Thanks so very much for taking the time to read my post. I hadn't intended it to resemble war and peace!
Alice


----------



## Mrs Magpie (Oct 11, 2012)

I don't know whether this is helpful but there used to be an amazing Youth Hostel on Bathwick Hill...not ideal but it's such a beautiful place in beautiful grounds. Sort of roughing it but not.


----------



## Mrs Magpie (Oct 11, 2012)

Link here.
http://www.hihostels.com/dba/hostels-Bath---Bathwick-Hill-YHA-018010.en.htm


----------



## Mrs Magpie (Oct 11, 2012)

Bristol 
Ignore me, I completely misread your post. Blame age and cataracts


----------



## xenon (Oct 11, 2012)

I don't know of any where myself, maybe one of these Gumtry ads might help.
http://www.gumtree.com/flatshare-offered/bristol


----------



## stuff_it (Oct 11, 2012)

celticsoul2012 said:


> Hi all
> 
> Please, please If anyone out there can assist me or have any amazing ideas how to prevent staying in a costly hotel for weeks, if so please please do get in touch. Your help and local knowledge could be invaluable to me. My current home will be sold on the 16th October. I am moving to Bristol into rented accomodation with my granddaughter and did have a place lined up to move into on the 16th. However I was informed today that the landlord is having to accomodate his family in the property due to some kind of emergency. I can have this verified by the estate agents who are currently dealing with my prospective tenancy for another property. Unfortunately this property is not available for another 4 - 8 weeks. Therefore we urgently need somewhere to live until we can move in.
> I am moving up to Bristol from Devon and have a fair idea of the geographical areas that I would like to be living in, but have no other local knowledge. We are clean, tidy and solvent (but not loaded!). I am willing to be creative and would give consideration to most sensible options. I have also tried to find affordable out of season caravan parks, but with no luck, although this by trawling the net and googling until my eyes can take no more.... I have little local knowledge of the area which makes the process very time consuming! Incidentally my granddaughter is 2yrs old, this too is a slight hinderance to pursuing leads on any grand scale.
> ...


Granddaughter will be with you, so no ketamine squats then? 



Mrs Magpie said:


> Bristol
> Ignore me, I completely misread your post. Blame age and cataracts


There are of course YHA hostels in Bristol, but you can only stay for 14 nights. They also don't have any immediate availability. 

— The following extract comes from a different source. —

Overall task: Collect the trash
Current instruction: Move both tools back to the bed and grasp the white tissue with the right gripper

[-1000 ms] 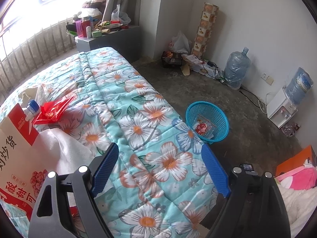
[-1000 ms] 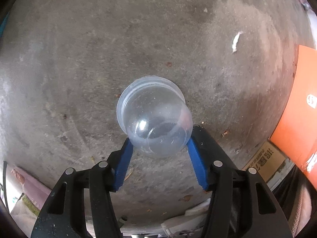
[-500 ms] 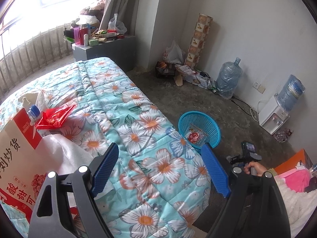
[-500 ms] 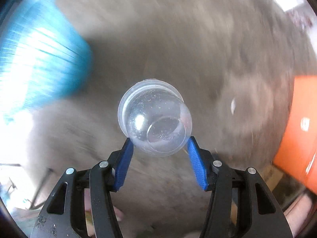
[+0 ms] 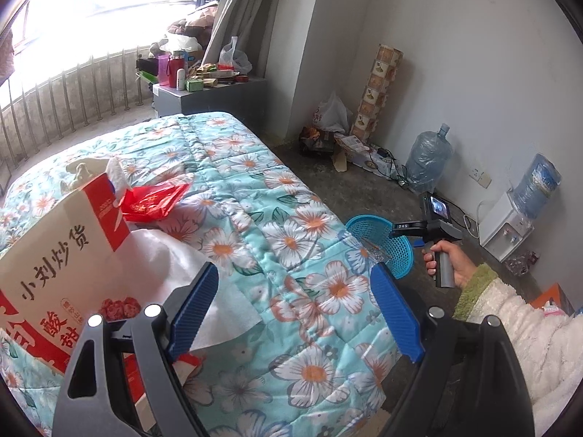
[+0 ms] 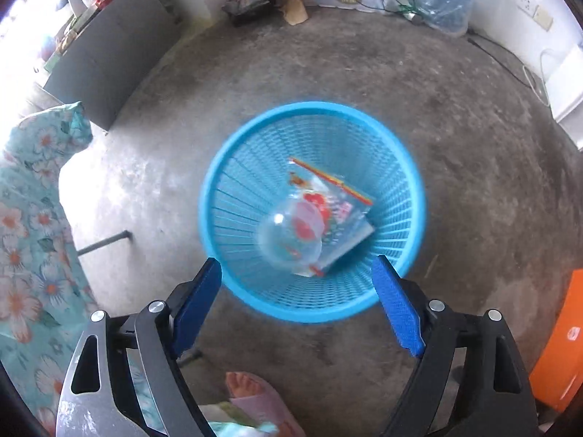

Have you looked through all the self catering options? I take it by they way you say 'avoid a hotel' that your budget is relatively reasonable-ish.....What about £300 per week for this? http://www.tripadvisor.co.uk/Vacati...2-Studio_Corn_St_Bristol-Bristol_England.html

Or if you're looking for cheaper (appols for link but...) http://directory.thesun.co.uk/10254205, not sure I'd risk 'Rustic' as there are no reviews or photos anywhere on the net.

http://www.bathchewvalley.co.uk/BathChewValleyeBrochure-high.pdf <<<I know it's bath and they don't mention if they have caravans to rent but they are allegedly 'five star' and have free wifi...

This looks idyllic, has green cred and has a kiddy play area but no idea if they hire caravans (a lot of places do so worth belling them) http://www.brooklodgefarm.com/index.php?p=1_6_PHOTO-GALLERY

Or you could look on Gumtree....http://www.gumtree.com/flats-and-houses-for-rent/bristol/caravans-for-hire


----------